Худшее зрелище являли польские города и еврейские местечки. Огонь — самое впечатляющее орудие уничтожения. Пепелища и развалины. Костелы и синагоги превращены были в стойла, осквернены, полны конского навоза. Жители, коих не перебили казаки и не угнали в неволю татары, прятались по лесам. Поля вытоптаны, голод, болезни, мор. Некому убрать трупы животных, некому предать земле умерших. Хищные звери и птицы рвут гниющее мясо, жиреют на пиру войны. Окончился золотой век польского еврейства.
2
Год-другой минули, и евреи вернулись в родной город Божин, что стоит на берегу чудного Днепра. Строят, возраждают, скорбят. В знак траура по погибшим и замученным, раввин Залман наложил запрет: богачам три года не надевать шелка и лакомых кушаний не касаться. Зато женщинам, побывавшим в плену, разрешено вновь выходить замуж.

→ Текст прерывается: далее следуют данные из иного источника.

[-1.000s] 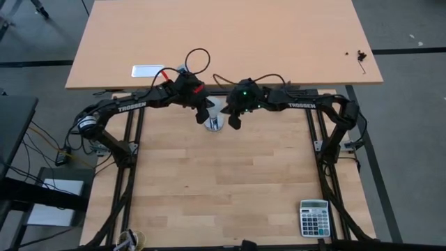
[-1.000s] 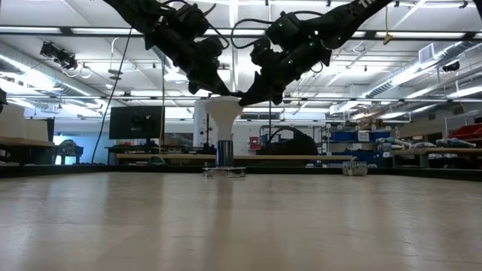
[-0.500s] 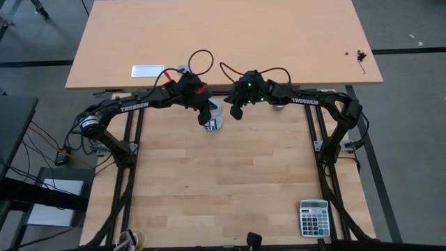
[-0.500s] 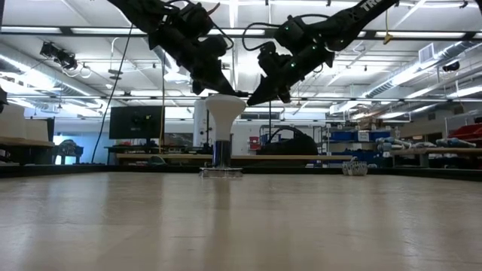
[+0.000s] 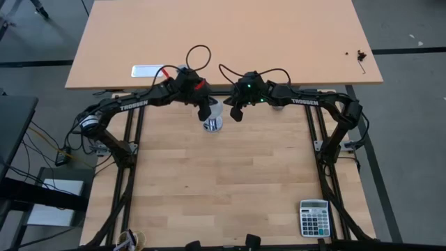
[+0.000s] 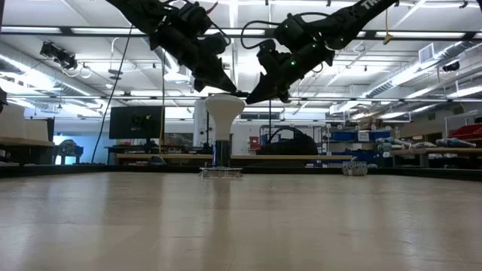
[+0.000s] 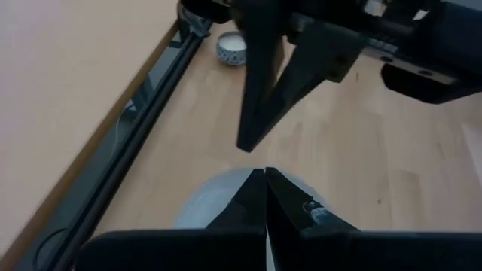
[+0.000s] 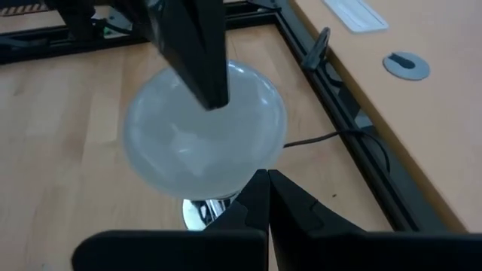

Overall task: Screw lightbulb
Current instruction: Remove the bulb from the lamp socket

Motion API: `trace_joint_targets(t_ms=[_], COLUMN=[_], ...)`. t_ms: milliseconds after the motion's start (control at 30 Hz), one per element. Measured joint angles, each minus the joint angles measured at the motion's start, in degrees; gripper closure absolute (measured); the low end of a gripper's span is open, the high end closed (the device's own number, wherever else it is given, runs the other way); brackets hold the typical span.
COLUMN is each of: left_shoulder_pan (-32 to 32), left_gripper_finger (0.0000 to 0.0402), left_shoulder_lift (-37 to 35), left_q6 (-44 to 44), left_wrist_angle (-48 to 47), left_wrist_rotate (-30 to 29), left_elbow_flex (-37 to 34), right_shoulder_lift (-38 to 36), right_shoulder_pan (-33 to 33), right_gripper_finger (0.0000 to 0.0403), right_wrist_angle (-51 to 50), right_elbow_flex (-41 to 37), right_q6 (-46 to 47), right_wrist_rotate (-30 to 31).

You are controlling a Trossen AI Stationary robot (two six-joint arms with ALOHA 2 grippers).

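You have the lightbulb (image 6: 224,109) standing upright near the far edge of the table (image 5: 230,188), its wide white head up and its narrow neck down in a dark holder over a small metal base (image 6: 221,172). From above, the lightbulb (image 5: 214,111) sits between the two arms, a little on the left arm's side of the middle.

Your left gripper (image 6: 226,88) hangs right over the bulb's head, fingers pressed together and holding nothing. In the low view its tip meets the top of the head on the left arm's side; you cannot tell from any view whether it truly touches. In the left wrist view its closed fingers (image 7: 256,197) point down onto the pale dome (image 7: 226,197).

Your right gripper (image 6: 251,98) comes in from the other side, also with its fingers together and empty. Its tip sits just beside the rim of the head, at about the same height. In the right wrist view the closed fingers (image 8: 260,197) end at the edge of the round head (image 8: 203,132), with the left gripper's fingers (image 8: 199,53) crossing over it.

A calculator (image 5: 314,217) lies well apart, at the near right corner.
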Motion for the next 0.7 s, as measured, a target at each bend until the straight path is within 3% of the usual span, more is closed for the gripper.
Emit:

“Сильно оскудела общинная касса. Да и кому взносы делать? Сколько народу перебито, сколько разорено! И толстосумам пришлось испить из горькой чаши казацкого бесчинства. Взять, скажем, божинского богача Эйзера. Казаки спалили хоромы его, и погиб он в огне вместе с супругой Элишевой и тремя малолетними дочерьми. Кто виноват? Сын их Иона, что неразумными деяниями разжег ярость запорожцев? Задумал ничтожной силой великую силу одолеть, атамана их буйного убил! Или племянница бывшего каббалиста Акивы, мстительная Рут, злым доносом раздразнившая зверя? Однако, есть ли вина, коли нет умысла? Пусть бог ищет виновного!” — размышляет божинский раввин Залман.
“А вот, к месту об Акиве вспомнить. Многие наши, себя спасая, крестились. Жизнь всего дороже, как их осудишь? Которые смогли, вернулись к вере отцов. Акива же, каббалист и благовестник рьяный, разъезжал по городам и весям, все проповедовал не поддаваться принуждению казаков и попов, блюсти нашу веру, мол вот-вот мессия придет, и все спасутся. А попал в плен, и принял крещение, и других стал подбивать. Господь ему судья. Мессию пророчил! Неужто еврейство праведно и заслужило спасение? Акива хотел словесами мир изменить. Разве не писано в книгах наших, что искривленного нельзя выправить?” — рассуждает Залман.
Кружится ветер, все возвращается, все повторяется. Звенят песни в селах, и сабли точатся. Ненависть пестуется, и для любви место есть. Богатые алчут наживы, землепашцы орошают землю потом, ремесленники гнут спину. Сильные куражатся, слабые копят злобу. А Днепр — все тот же Днепр, а степь — все та же степь.